## [YOUR TASK]
Begin at the line below that has "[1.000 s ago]" and stop after the line that has "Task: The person". Please restate only those lines, word for word.

SOURCE MATERIAL below:

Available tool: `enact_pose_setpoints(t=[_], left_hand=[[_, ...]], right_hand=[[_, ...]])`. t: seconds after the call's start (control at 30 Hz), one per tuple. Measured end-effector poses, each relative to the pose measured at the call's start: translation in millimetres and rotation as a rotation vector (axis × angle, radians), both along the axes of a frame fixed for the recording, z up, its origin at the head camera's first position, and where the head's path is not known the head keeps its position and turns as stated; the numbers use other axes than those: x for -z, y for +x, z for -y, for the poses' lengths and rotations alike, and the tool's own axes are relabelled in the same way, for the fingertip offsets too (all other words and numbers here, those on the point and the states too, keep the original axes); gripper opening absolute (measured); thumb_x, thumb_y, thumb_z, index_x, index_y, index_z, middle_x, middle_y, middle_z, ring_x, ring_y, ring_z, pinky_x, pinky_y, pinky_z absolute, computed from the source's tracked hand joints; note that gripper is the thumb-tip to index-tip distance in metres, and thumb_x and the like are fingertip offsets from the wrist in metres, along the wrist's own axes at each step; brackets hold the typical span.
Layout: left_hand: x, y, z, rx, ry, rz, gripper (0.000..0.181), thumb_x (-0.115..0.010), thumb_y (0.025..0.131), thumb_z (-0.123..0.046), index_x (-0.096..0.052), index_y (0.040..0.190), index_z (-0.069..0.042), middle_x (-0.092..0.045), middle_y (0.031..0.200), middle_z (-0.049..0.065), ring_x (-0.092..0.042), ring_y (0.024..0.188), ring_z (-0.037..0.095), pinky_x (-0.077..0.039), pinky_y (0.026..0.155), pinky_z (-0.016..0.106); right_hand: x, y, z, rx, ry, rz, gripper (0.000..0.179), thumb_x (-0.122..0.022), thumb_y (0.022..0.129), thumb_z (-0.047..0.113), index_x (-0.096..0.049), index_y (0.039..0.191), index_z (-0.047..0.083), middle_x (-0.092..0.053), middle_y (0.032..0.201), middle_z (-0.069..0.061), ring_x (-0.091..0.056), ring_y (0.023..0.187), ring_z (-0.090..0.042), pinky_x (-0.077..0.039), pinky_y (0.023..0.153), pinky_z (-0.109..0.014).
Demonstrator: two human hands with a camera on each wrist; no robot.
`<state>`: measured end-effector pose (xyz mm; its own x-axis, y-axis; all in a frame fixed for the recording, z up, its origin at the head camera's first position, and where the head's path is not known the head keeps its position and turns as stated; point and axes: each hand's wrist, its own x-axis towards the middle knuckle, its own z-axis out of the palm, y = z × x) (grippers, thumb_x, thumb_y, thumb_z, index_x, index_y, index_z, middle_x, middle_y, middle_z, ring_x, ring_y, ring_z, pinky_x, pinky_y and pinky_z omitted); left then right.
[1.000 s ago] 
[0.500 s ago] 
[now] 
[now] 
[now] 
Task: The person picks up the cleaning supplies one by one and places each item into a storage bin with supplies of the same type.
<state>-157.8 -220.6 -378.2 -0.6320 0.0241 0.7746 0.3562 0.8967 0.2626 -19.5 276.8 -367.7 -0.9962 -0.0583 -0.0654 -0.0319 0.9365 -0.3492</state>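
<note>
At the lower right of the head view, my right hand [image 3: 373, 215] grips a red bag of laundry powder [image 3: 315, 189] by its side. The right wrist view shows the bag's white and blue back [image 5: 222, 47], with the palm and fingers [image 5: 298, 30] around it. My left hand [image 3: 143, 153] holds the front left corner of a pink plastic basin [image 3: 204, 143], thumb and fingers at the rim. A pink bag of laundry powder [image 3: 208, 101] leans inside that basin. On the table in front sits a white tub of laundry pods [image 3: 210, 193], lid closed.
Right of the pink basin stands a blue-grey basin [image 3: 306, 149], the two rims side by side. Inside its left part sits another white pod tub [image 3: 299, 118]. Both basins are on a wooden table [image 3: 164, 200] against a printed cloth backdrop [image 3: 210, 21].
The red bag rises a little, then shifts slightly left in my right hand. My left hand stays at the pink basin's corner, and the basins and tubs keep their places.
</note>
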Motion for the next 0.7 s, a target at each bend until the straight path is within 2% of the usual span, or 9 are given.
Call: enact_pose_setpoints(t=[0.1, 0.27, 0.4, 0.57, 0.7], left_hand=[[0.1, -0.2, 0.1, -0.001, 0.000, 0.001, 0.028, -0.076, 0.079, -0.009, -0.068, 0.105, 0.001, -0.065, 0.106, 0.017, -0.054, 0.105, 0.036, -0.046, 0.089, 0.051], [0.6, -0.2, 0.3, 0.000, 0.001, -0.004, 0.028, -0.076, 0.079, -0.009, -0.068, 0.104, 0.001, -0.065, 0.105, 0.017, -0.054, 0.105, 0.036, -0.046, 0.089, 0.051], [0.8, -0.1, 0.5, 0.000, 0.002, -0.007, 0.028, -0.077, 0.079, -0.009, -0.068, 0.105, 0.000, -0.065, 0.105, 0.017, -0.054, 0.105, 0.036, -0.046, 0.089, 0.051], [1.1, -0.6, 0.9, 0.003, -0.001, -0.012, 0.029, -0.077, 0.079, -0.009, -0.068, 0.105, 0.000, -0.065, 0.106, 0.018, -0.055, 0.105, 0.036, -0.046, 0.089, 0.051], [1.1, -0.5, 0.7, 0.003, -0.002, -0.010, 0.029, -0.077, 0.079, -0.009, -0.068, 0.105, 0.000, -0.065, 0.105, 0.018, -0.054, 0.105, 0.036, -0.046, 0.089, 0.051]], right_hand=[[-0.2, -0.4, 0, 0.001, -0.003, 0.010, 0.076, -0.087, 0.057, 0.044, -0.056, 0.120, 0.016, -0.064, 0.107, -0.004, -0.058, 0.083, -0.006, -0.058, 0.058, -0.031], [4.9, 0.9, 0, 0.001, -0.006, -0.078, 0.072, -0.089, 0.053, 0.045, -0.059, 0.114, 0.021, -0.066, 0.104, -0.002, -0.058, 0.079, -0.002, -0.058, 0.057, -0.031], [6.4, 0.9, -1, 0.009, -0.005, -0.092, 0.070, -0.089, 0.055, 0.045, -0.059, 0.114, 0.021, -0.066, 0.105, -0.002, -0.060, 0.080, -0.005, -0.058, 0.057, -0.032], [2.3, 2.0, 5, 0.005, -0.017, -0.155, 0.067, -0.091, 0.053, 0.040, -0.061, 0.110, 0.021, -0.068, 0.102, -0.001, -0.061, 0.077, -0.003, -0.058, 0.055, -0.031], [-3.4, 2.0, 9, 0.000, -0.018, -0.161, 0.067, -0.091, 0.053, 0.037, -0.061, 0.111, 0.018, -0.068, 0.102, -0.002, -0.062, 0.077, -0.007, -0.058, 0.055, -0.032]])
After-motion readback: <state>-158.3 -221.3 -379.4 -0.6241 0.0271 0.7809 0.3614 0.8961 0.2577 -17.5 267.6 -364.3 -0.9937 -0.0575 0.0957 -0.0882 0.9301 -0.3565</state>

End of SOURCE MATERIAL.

## [EXERCISE ANSWER]
[1.000 s ago] 
[0.500 s ago] 
[now] 
[now] 
[now] 
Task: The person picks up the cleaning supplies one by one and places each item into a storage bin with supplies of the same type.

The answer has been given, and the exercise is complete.